**Work required**
Nothing but the lines from the one containing "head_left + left" through the end of the entries below should be set down, each exactly as written.

[Stored items]
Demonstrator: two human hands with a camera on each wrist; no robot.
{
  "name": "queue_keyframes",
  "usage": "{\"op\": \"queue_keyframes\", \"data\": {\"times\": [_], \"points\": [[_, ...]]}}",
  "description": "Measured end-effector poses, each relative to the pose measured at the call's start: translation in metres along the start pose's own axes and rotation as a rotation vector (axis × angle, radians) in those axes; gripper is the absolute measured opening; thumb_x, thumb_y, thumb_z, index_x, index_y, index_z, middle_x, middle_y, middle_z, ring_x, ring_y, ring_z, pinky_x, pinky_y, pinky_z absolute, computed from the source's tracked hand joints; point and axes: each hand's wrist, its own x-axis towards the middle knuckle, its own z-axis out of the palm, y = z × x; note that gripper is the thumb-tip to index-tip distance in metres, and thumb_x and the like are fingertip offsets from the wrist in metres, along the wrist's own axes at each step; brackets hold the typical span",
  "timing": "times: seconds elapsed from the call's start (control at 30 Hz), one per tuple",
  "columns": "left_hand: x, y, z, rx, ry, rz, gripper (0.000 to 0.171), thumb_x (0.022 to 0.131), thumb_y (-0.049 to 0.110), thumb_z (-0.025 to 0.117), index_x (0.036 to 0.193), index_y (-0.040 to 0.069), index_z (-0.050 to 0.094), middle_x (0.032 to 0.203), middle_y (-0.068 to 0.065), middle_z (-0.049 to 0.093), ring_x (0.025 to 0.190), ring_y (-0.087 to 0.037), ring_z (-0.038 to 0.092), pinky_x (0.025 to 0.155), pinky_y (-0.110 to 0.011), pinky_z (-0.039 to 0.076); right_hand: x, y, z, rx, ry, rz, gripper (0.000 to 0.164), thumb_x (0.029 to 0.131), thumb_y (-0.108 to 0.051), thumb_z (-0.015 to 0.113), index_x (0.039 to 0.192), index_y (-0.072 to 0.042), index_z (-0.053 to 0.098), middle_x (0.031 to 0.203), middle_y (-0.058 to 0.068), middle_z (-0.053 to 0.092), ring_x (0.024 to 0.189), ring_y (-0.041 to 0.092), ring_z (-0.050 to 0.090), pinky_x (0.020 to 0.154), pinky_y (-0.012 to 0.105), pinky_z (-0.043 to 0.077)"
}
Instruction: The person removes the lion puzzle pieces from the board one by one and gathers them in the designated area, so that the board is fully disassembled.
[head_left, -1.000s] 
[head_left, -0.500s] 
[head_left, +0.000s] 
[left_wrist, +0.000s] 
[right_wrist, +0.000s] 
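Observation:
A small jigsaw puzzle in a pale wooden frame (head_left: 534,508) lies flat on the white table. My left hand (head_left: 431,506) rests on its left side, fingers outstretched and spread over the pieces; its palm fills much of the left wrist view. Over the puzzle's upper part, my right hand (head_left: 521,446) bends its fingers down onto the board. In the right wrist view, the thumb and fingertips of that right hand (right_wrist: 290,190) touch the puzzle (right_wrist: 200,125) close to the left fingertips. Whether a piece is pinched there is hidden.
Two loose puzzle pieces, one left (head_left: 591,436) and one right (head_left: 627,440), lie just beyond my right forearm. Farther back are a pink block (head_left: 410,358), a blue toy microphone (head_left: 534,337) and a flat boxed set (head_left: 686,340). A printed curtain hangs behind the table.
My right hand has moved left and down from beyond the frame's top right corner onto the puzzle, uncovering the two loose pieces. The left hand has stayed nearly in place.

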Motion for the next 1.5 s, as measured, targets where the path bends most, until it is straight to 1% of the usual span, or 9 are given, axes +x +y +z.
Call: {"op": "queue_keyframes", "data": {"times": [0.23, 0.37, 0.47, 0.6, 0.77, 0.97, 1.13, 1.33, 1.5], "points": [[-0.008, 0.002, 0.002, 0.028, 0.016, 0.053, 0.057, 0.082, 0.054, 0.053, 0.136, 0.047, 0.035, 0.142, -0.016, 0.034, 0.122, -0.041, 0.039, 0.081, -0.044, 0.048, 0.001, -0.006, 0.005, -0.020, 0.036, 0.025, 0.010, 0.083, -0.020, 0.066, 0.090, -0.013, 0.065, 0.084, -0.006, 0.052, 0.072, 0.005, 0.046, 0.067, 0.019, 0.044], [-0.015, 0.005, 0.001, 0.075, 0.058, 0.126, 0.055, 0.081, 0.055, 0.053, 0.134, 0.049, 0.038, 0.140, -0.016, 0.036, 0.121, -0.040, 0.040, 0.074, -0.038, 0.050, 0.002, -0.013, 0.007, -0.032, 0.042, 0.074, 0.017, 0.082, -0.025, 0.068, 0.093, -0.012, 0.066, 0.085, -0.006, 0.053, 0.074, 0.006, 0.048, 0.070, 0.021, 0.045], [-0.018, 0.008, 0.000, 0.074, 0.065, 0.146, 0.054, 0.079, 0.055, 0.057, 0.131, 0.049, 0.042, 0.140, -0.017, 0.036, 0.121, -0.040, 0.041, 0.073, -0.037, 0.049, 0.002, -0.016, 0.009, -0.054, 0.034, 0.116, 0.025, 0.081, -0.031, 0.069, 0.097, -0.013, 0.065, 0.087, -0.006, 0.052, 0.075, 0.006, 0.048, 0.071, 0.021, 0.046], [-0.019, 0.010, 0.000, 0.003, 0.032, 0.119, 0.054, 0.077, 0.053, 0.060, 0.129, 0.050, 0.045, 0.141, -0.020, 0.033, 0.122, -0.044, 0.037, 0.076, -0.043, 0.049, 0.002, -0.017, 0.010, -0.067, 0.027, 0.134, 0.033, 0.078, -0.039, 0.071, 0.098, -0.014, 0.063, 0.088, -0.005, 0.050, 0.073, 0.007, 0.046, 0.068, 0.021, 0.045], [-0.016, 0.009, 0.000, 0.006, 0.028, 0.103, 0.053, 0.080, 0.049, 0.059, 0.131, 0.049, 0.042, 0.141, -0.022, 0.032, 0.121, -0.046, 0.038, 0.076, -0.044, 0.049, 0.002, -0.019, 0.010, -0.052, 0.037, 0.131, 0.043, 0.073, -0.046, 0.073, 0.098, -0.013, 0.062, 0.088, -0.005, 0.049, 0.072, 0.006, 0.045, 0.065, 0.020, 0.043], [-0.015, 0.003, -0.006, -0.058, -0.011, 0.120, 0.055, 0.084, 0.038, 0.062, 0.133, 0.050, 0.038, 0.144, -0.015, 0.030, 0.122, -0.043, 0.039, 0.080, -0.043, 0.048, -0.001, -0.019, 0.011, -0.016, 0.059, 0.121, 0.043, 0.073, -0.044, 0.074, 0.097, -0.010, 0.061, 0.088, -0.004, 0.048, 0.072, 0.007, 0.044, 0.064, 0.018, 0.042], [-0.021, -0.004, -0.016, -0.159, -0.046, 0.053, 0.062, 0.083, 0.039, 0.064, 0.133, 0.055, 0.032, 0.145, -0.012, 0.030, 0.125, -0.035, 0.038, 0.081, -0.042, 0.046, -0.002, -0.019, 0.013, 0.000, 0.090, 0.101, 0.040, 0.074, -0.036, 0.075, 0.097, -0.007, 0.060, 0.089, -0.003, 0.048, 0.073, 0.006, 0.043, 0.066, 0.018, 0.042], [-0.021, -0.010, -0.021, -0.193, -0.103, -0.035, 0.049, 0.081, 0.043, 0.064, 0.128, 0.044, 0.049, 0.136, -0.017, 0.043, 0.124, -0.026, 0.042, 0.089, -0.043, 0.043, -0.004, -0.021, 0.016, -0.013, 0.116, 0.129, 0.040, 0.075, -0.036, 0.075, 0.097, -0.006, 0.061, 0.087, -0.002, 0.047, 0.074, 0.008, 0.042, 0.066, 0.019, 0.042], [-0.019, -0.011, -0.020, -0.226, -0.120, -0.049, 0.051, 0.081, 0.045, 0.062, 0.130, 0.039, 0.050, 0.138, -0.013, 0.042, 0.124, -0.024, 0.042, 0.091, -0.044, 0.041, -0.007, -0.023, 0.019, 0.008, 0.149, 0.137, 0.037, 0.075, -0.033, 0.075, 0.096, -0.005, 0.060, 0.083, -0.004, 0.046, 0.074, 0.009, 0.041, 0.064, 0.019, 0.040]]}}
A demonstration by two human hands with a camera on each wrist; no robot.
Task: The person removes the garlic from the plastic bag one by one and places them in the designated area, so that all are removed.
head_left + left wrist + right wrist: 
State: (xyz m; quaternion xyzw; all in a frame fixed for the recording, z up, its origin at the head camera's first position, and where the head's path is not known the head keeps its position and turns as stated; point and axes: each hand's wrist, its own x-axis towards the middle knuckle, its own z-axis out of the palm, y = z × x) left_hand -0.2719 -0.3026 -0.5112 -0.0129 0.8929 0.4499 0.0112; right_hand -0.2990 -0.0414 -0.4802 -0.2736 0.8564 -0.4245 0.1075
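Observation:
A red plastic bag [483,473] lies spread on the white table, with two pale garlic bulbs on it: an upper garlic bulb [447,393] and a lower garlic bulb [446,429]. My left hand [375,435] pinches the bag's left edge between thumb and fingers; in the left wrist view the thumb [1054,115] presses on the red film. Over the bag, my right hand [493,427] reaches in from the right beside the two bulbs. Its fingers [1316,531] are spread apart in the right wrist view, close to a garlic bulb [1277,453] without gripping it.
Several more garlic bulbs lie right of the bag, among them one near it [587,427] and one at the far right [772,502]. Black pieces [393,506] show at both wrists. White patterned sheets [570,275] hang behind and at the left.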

**Task result**
head_left + left wrist + right wrist: 
State: (xyz m; quaternion xyzw; all in a frame fixed for the recording, z up, its origin at the head camera's first position, and where the head's path is not known the head keeps its position and turns as stated; point and axes: each hand's wrist, its own x-axis towards the middle knuckle, its own z-axis out of the palm, y = z × x) left_hand -0.2719 -0.3026 -0.5112 -0.0129 0.8929 0.4499 0.0112; right_hand -0.2990 -0.0414 -0.4802 -0.2736 0.8564 -0.4245 0.1075
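Observation:
A red plastic bag [483,473] lies spread on the white table, with two pale garlic bulbs on it: an upper garlic bulb [447,393] and a lower garlic bulb [446,429]. My left hand [375,435] pinches the bag's left edge between thumb and fingers; in the left wrist view the thumb [1054,115] presses on the red film. Over the bag, my right hand [493,427] reaches in from the right beside the two bulbs. Its fingers [1316,531] are spread apart in the right wrist view, close to a garlic bulb [1277,453] without gripping it.
Several more garlic bulbs lie right of the bag, among them one near it [587,427] and one at the far right [772,502]. Black pieces [393,506] show at both wrists. White patterned sheets [570,275] hang behind and at the left.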

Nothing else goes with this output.